W szpitalu probek nie dostałam. Za to lekarz prowadzący dał mi ich trochę. Część wykorzystałam, ale nie wszystkie - na moje przyszłe zakupy to wpływu zasadniczo nie miało.

Odpowiedz
Gość 2013-04-06 o godz. 03:01
0

pudełka dawano różowe i niebieskie (ankieta była dobrowolna), przy czym najbardziej rozczuliła mnie ulotka propagująca jakiś tam środek antykoncepcyjny.
Próbki chyba wykorzystałam, wpływu na dalsze zakupy to nie miało.

Odpowiedz
ada.ant 2013-04-06 o godz. 02:53
0

na oddziale po porodzie rozdawane były pudła z gratisami ( gazetki, poradniki, smoczek, sudocrem, skarpetki i inne pierdułki)
natomiast warunkiem otrzymania tego 'gratisu' było wypełnienie kobylastej ankiety (pół biedy) i wyspowiadanie się w wielu bardzo szczegółowych danych osobowych ( cała bieda)
po przejrzeniu o co wypytują zrezygnowałam - na dzieńdobry odrzuca mnie takie wyłudzanie danych :|

Odpowiedz
kkarutek 2013-04-06 o godz. 02:29
0

ja dostałam taki mini zestaw od mojego lekarza prowadzącego, gdy fasolka już się zagnieździła na dobre, a drugi mini zestaw po szkole rodzenia - uważam to za miły gest, bo mogłam wypróbować kosmetyki (choć były znikome ich ilości :( ), poczytać mini poradniki i nawet jakieś skarpetunie były :)

Odpowiedz
Gość 2013-04-06 o godz. 02:24
0

dostałam, różowe pudełko bodajże.

potraktowałam jako sympatyczny nawet jeśli niewiele znaczący gest, produkty wypróbowałam.

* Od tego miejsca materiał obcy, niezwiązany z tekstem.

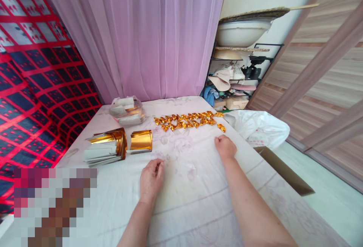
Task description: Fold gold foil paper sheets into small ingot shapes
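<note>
Writing: no brand, label or readable lettering is showing on any item; the foil faces are plain.
Left hand [151, 180]: it is resting palm down on the white patterned cloth [198, 201], fingers curled loosely together, gripping nothing; it is lying near and slightly right of the gold foil roll.
Right hand [225, 146]: it is lying knuckles up on the cloth, fingers tucked under, so whether it is pinching anything cannot be told; it is sitting just near of the folded gold pieces.
Folded gold pieces [187, 120]: they are lying in a loose row across the far middle of the cloth, with one stray gold piece [221, 127] sitting at the right end, closest to the right hand.
Gold foil roll [141, 140]: it is lying on its side, left of centre, apart from both hands.
Gold paper stack [106, 146]: it is lying just left of the roll, gold on top, white edges showing.
Clear bag of papers [126, 111]: it is sitting at the far left of the cloth.
White plastic bag [258, 128]: it is slumping at the right edge.
Pink curtain [141, 31]: it is hanging behind the surface.
Shelf rack [241, 73]: it is standing far right, holding a white basin, hats and shoes.
Obstruction: nothing is lying between either hand and the gold pieces.
</note>
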Available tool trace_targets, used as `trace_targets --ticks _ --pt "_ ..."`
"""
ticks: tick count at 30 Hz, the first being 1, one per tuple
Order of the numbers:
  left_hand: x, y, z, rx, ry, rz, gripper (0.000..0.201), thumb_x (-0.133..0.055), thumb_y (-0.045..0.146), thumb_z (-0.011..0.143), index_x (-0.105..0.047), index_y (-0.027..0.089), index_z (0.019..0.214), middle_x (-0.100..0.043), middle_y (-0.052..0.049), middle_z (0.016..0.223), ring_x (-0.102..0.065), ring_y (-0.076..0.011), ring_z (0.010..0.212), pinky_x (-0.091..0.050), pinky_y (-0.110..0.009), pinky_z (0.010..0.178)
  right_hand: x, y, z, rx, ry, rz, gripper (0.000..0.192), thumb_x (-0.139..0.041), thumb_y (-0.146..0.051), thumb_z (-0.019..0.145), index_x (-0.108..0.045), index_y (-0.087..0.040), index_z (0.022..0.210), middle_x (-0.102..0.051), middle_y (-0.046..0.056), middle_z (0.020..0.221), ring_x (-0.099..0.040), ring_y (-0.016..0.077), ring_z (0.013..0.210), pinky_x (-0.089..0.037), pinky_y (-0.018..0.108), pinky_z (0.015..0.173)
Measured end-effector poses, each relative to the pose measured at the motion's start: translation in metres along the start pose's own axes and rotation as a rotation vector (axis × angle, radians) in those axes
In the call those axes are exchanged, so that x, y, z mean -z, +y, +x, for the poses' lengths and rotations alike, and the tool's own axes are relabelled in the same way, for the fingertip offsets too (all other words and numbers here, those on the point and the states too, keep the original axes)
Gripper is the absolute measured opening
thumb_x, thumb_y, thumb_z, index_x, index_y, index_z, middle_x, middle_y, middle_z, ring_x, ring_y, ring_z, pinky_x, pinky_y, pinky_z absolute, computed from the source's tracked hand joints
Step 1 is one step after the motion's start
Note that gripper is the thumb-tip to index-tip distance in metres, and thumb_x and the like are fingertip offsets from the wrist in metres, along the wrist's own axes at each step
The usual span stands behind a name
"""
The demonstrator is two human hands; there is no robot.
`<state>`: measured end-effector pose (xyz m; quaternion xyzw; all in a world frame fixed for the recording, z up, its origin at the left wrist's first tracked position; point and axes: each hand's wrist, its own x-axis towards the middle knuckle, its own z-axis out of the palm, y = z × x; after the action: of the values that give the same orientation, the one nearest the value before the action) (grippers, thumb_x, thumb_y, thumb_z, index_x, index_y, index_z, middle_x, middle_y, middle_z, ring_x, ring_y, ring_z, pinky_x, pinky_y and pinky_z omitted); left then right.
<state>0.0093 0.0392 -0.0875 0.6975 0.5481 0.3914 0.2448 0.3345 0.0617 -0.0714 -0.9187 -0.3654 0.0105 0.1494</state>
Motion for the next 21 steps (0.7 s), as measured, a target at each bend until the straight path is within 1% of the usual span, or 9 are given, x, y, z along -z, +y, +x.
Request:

uwzględnienie danej marki w takim zestawie nie byłoby dla mnie decydujące w wypadku, gdyby produkty danej klasy istotnie się rózniły - ale w przypadku tych bardzo podobnych czy po prostu mniej dla mnie ważnych / rzadziej używanych pewnie i tym mogłabym się zasugerować przy wyborze.

Odpowiedz
haricot 2013-04-06 o godz. 02:24
0

u nas rozdano dwa pudełka z próbkami, poradnikami a nawet skarpetkami niemowlęcymi etc oraz osobno próbki Oilatum z książeczką opisującą produkty tej marki - rzecz bardzo fajna uważam - podobnie jak Carrie - do części produktów się przekonałam inne utwierdziły mnie w tym, że dobrze robię iż chciałam je omijać...

Odpowiedz
Gość 2013-04-06 o godz. 02:17
0

Ja dostałam całą reklamówkę gratisów 8)

Taki miły gest. Do jednych się przekonałam, inne okazały się zupełnie nietrafione - i udało mi się to stwierdzić na podstawie tych próbek właśnie.